SpineCare Medical Group, San Francisco Spine Institute, Daly City and San Francisco, California, USA.
Pain Med. 2011 Dec;12(12):1713-9. doi: 10.1111/j.1526-4637.2011.01282.x. Epub 2011 Dec 6.
Financial relationships among the biomedical industries, physicians, and professional medical associations (PMAs) can be professional, ethical, mutually beneficial, and, most importantly, can lead to improved medical care. However, such relationships, by their very nature, present conflicts of interest (COIs). One of the greatest concerns regarding COI is continuing medical education (CME), especially because currently industry funds 40-60% of CME. COIs have the potential to bias physicians in practice, educators, and those in leadership positions of PMAs and well as the staff of a PMA. These conflicts lead to the potential to bias the content and type of CME presentations and thereby influence physicians' practice patterns and patient care. Physicians are generally aware of the potential for bias when industry contributes funding for CME, but they are most often unable to detect the bias. This may because it is very subtle and/or the educators themselves may not realize that they have been influenced by their relationships with industry. Following Accreditation Council for Continuing Medical Education guidelines and mandating disclosure that is transparent and complete have become the fallback positions to manage COIs, but such disclosure does not really mitigate the conflict. The eventual and best solutions to ensure evidence-based education are complete divestment by educators and leaders of PMAs, minimal and highly controlled industry funding of PMAs, blind pooling of any industry contributions to PMAs and CME, strict verification of disclosures, clear separation of marketing from education at CME events, and strict oversight of presentations for the presence of bias.
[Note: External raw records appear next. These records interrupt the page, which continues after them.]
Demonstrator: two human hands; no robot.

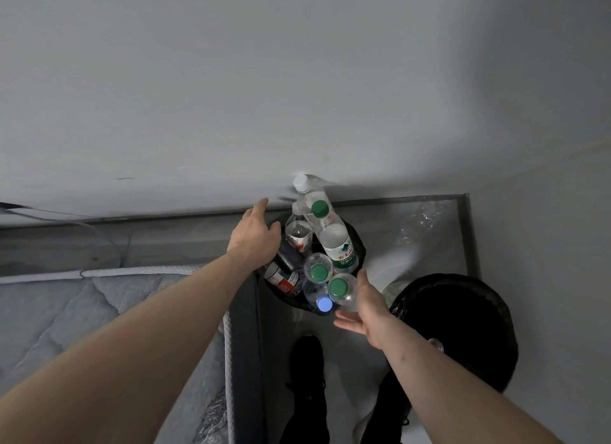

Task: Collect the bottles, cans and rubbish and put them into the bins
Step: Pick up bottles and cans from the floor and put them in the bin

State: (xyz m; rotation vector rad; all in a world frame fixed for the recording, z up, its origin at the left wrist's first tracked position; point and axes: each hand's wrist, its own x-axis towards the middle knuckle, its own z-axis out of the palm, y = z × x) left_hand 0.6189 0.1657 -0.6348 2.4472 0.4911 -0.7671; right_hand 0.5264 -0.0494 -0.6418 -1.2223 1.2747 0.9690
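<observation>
Landmark: the bottle bin (358, 245), a dark round bin lined with a black bag, standing in the corner beside the bed (99, 311); every place below is told from it.
Bin contents: crammed full of bottles standing neck-up, so the green caps (319, 272) and a blue cap (324, 304) crowd its mouth; the upright packing likely fits more in.
Tall bottle: a clear bottle with a white cap (300, 182) and a green-capped, green-labelled bottle (337, 242) rise well above the bin's rim and lean toward the wall behind it, probably because there is no room left lower down.
Dark bottle: a dark bottle with a red and white label (281, 275) lies tilted at the bin's bed side.
Left hand (256, 232): over the bin's bed-side rim, fingers straight and spread, holding nothing; it seems placed to steady the pile.
Right hand (367, 306): at the bin's near rim, palm up, fingers relaxed, grasping nothing, just beside a green-capped bottle (338, 286); contact cannot be told.
Second bin (463, 324): near the bottle bin on its far-from-bed side, dark inside, contents too dim to make out apart from one small shiny thing near its rim.
Crushed bottle (420, 222): lies on the floor beyond the bottle bin toward the corner, not yet binned.
Judgement: the bottle bin is at capacity, so the leaning bottles could topple.
</observation>
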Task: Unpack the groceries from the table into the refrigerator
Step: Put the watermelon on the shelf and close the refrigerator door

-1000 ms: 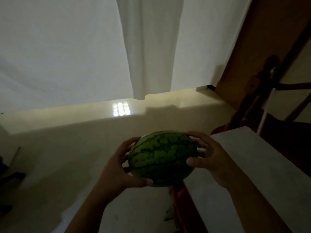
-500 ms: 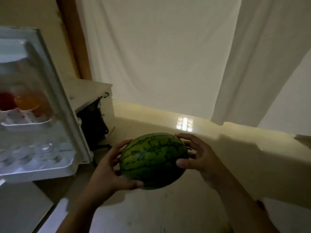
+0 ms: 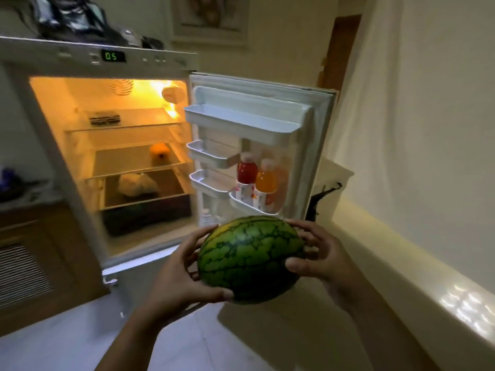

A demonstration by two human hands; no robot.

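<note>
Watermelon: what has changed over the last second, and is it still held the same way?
The view has swung left, from curtain and wall to the open refrigerator, whose lit shelves and door bins with two bottles now face the person. Nothing was let go or newly taken hold of. The watermelon stays in front of the chest, gripped by left hand and right hand on opposite sides.

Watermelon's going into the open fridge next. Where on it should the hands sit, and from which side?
Grip the watermelon at its two narrower ends, one hand from each side. It lies with its long axis across the body, so the left hand cups the left end with the thumb underneath, and the right hand wraps the right end. It looks too broad and rounded for one hand.
</note>
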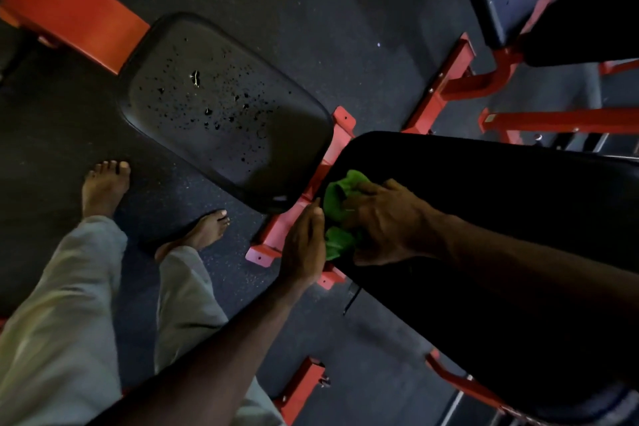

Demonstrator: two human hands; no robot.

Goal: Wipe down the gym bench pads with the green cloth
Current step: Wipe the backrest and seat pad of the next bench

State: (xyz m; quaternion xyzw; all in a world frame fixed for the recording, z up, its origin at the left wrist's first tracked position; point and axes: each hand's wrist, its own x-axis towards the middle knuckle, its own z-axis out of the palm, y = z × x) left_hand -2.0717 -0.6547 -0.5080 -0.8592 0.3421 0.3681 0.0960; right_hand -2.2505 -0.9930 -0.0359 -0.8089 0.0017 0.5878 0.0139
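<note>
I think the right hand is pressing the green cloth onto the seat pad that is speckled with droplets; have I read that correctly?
Not quite. In the head view the right hand presses the green cloth onto the long back pad, at its lower end. The droplet-speckled seat pad lies apart, with no hand or cloth on it.

seat pad [221,107] top open | red frame [297,214] blocks gap btwn pads

The cloth [337,214] under the right hand [387,221] is bright green. Just beyond that hand, the back pad [501,218] is plain black. Past the left hand [304,245], the black seat pad [221,111] is speckled with darker droplets. The frame [72,10] is red-orange, the floor [345,10] dark grey with fine pale flecks, the trousers [69,322] light grey.
</note>
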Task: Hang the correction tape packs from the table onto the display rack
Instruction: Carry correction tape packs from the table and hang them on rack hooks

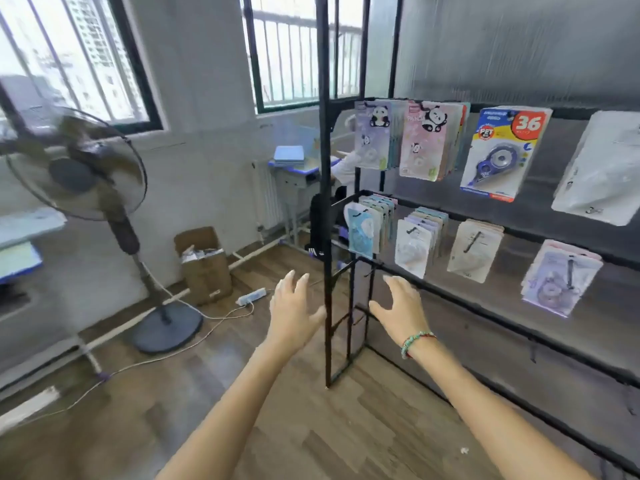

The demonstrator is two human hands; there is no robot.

生物医药产业、医生和专业医学协会(PMA)之间的财务关系可以是专业的、合乎道德的、互利的,最重要的是,可以改善医疗保健。然而,这些关系本身就存在利益冲突(COI)。COI 最令人担忧的问题之一是继续医学教育(CME),尤其是因为目前行业为 CME 提供了 40-60%的资金。COI 有可能使医生、教育者以及 PMA 的领导人和员工在实践中产生偏见,从而影响医生的实践模式和患者护理。医生通常意识到在 CME 中行业提供资金时存在偏见的可能性,但他们往往无法察觉这种偏见。这可能是因为它非常微妙,或者教育者自己可能没有意识到他们受到了与行业关系的影响。遵循继续医学教育认证委员会的指导方针,并要求透明和完整的披露,已成为管理 COI 的后备措施,但这种披露并不能真正减轻冲突。确保基于证据的教育的最终和最佳解决方案是教育者和 PMA 领导者完全放弃投资、PMAs 和 CME 受到最小和高度控制的行业资金、将任何行业对 PMA 和 CME 的捐款进行盲池、严格验证披露、在 CME 活动中严格区分营销和教育以及严格监督演示文稿以防止出现偏见。